Marek Jan Chodakiewicz By Friday, 14 August 2020 08:43 AM EDT Current | Bio | Archive

Bad news is that there have been riots every night in Belarus following the presidential election of August 10. And more bad news is also that we have a winner: President Oleksandr Lukashenka has triumphed again and, after 26 years in the office, he is now officially in his sixth term. He will soldier on indefinitely. I predicted that "Bat'ko," or "Daddy," as he is fondly known among his people, would score between 85% and 99.5% of the vote. He garnished 80.8% of the vote and the voter participation was 79%. I stand corrected.
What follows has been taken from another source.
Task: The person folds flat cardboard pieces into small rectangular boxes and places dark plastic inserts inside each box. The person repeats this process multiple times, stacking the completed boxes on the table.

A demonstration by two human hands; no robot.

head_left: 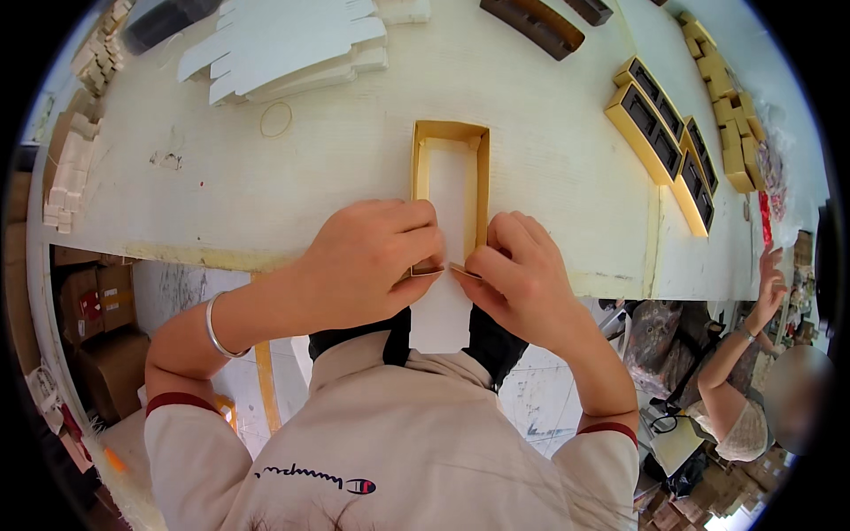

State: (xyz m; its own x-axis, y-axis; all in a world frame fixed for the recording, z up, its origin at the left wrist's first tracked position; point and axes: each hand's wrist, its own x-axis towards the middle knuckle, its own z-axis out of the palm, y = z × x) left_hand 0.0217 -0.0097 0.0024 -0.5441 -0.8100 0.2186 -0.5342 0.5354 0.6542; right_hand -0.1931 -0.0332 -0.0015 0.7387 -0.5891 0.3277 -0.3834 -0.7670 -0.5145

The presidential run was full of drama and tragicomedy. First, Lukashenka arrested a would be oligarch to prevent him from competing. Then, he disqualified an influential blogger, whose wife, Svetlana Tikanovskaia put her name on the ballot instead. She won nearly 11% of the vote. This is pretty impressive given the amount of official harassment.

For example, a day before the election, the secret police kidnapped Tikanovskaia's campaign chief of staff. The day after the contest the runner up fled to Lithuania, where she received political asylum.

Let's just say Minsk's KGB takes its business seriously. Yup, it is still the KGB: that's what Bat'ko's secret police is still called: same thugs as before. And the thugs have now deadpanned that they prevented an assassination attempt on Tikanovskaia. How? Only the KGB knows. And God.

As the state-controlled media unveiled the official results of the presidential elections, the streets of Minsk, Bobruisk, Vitebsk, Mohilev, Pinsk, Baranoviche, Hrodna, and several other cities erupted in anger. The situation on the ground is unclear because we do not have solid independent confirmation of the developments on the ground. The regime cut off the internet in many urban areas, and elsewhere the service is spotty.

Scrutinizing social media, it seems that mostly young people have objected, some of them violently. Many have been beaten by the riot police; some are in jail. At least one person is dead. The president-elect vows that he will prevent a Ukraine-style Maidan revolution.

Targeting the opposition in a ham-fisted manner went hand in glove with Lukashenka's other suave maneuvers. First, right before the election, the dictator disappeared. That was supposed to make the people of Belarus nervous ("where's the Tsar?"), which worked. Then he reappeared just before the vote to — ta-dam! — confess that he had survived a coronavirus infection. It was reportedly symptomless.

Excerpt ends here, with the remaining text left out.